• How to complete this task:
Nothing belongs in the answer except the lines of the material that include "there".

• Available data:
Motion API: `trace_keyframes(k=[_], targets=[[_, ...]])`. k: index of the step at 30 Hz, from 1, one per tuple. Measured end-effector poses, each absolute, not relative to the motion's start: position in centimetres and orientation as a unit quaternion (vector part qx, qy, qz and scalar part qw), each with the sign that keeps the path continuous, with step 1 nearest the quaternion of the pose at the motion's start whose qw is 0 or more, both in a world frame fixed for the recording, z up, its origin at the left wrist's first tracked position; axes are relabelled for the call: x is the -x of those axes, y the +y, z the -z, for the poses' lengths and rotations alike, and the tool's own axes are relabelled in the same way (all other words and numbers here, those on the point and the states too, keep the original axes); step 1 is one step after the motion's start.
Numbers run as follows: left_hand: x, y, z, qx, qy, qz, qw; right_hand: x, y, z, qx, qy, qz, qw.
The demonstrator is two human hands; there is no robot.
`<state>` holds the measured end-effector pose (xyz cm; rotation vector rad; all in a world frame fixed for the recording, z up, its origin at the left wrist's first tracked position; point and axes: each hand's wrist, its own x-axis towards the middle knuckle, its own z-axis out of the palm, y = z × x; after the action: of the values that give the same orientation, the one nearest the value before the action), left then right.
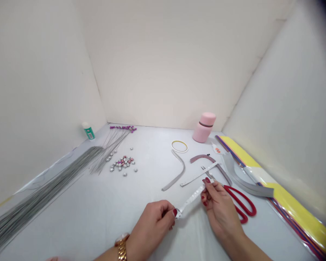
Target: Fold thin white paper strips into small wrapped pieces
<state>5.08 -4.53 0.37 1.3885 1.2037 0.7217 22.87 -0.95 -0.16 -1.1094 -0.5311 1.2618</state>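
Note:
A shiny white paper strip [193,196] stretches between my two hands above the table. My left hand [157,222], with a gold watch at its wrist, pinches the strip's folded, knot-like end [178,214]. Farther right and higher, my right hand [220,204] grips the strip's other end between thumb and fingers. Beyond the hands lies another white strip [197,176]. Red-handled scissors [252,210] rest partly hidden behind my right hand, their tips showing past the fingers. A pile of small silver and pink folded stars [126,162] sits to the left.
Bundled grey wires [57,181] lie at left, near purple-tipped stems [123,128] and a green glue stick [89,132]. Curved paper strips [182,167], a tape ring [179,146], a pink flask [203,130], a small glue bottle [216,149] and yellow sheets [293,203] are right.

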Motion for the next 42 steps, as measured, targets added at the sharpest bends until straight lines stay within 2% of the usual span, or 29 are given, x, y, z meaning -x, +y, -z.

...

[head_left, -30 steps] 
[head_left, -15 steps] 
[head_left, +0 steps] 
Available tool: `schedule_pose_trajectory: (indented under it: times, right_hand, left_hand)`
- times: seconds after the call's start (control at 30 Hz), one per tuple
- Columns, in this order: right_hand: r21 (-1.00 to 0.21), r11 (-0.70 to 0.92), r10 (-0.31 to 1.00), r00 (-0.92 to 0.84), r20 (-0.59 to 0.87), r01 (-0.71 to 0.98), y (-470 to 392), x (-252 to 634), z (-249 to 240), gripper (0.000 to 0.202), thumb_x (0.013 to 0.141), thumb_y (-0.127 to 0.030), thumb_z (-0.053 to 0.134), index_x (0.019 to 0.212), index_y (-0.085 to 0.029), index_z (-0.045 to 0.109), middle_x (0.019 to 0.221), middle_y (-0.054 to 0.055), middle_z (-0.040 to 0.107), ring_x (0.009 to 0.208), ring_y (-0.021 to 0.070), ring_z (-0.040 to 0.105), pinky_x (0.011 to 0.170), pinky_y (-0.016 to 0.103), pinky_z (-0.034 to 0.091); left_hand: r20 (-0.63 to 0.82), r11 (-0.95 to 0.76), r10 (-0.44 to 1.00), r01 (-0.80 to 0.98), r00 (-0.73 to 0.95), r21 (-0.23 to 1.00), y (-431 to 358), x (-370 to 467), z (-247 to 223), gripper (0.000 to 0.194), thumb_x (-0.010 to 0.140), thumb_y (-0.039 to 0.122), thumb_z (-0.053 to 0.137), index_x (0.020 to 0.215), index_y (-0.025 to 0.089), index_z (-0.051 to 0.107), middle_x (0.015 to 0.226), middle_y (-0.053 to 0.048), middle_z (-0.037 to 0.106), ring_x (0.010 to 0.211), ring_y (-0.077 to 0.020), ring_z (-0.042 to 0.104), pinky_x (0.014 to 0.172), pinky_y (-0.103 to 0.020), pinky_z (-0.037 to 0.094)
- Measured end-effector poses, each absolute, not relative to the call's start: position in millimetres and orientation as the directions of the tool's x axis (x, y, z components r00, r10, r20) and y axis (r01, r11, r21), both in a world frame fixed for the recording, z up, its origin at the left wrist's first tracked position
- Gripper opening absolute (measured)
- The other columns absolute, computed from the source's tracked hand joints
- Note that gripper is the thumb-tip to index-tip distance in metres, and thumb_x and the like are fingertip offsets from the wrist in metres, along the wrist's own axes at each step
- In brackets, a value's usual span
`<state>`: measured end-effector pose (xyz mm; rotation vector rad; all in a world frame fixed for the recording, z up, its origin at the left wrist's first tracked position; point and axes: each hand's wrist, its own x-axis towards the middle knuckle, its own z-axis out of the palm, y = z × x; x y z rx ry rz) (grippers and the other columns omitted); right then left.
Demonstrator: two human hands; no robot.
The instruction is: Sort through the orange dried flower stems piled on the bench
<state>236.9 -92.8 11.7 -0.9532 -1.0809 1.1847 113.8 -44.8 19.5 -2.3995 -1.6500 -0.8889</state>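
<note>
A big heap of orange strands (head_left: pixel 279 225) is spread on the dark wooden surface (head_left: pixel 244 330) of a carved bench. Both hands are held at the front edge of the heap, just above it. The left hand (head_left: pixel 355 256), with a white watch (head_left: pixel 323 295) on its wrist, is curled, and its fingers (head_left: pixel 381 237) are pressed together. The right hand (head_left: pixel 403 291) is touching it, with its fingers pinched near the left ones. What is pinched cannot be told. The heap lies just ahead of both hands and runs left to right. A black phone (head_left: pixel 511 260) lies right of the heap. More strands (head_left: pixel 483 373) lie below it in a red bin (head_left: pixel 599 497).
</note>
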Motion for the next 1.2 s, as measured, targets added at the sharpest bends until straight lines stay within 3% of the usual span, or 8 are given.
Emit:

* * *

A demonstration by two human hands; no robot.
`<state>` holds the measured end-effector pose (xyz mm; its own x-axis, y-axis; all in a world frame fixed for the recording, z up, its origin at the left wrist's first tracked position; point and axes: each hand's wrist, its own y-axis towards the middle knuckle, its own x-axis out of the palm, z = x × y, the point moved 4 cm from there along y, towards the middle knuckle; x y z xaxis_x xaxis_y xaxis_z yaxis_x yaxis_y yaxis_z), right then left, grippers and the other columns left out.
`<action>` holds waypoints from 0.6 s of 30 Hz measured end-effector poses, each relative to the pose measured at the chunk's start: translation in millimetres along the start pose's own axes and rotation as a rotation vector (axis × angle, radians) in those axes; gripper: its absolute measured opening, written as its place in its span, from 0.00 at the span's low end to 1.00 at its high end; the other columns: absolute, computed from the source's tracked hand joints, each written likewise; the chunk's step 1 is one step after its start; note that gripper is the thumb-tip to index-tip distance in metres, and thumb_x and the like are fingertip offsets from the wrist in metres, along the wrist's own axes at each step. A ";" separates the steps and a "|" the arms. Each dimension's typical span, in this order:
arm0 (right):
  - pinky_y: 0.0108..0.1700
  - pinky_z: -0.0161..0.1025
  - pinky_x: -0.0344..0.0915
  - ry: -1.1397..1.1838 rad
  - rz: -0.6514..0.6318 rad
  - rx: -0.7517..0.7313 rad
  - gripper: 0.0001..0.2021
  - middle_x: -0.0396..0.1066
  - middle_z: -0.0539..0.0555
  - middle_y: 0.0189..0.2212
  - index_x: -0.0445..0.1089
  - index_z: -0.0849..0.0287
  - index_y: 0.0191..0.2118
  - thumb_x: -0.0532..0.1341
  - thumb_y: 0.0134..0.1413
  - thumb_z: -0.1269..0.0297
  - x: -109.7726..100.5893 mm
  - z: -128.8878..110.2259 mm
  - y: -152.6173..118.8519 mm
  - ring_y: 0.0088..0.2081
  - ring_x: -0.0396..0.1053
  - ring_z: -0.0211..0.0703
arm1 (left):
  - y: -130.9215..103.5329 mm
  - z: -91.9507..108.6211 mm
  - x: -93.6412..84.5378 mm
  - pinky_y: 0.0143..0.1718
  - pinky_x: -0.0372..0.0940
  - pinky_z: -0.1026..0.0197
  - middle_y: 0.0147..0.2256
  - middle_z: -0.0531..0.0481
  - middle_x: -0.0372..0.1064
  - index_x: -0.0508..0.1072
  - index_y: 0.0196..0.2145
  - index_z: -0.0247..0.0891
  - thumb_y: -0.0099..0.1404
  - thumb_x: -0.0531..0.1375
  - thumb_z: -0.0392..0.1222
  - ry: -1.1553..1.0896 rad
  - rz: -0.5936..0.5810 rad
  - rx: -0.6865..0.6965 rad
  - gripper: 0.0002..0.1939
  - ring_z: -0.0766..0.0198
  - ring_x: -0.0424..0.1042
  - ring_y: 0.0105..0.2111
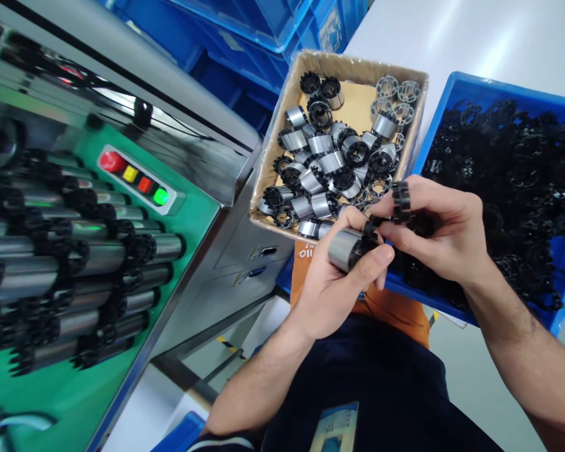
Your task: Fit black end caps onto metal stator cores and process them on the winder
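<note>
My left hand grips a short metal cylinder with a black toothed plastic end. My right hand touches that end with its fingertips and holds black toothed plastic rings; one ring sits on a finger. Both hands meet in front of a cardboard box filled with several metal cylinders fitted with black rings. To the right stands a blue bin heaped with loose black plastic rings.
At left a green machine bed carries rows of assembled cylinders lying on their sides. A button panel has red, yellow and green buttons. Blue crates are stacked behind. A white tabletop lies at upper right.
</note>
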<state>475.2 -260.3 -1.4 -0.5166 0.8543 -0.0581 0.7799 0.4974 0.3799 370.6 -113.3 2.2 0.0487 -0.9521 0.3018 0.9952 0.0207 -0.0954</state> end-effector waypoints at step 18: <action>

• Written reply:
The demonstrator is two human hands; there is no robot.
`<state>` holds the measured end-effector pose (xyz mm; its own x-axis, y-axis; all in a world frame fixed for the recording, z up, its origin at the left wrist's first tracked position; point and axes: each hand's wrist, its own y-axis towards the middle knuckle, its own x-axis out of the palm, z = x × y, the point moved 4 cm from there along y, towards the middle knuckle; x y z xaxis_x xaxis_y xaxis_z yaxis_x yaxis_y yaxis_z), right then left, grippers and the other columns left out.

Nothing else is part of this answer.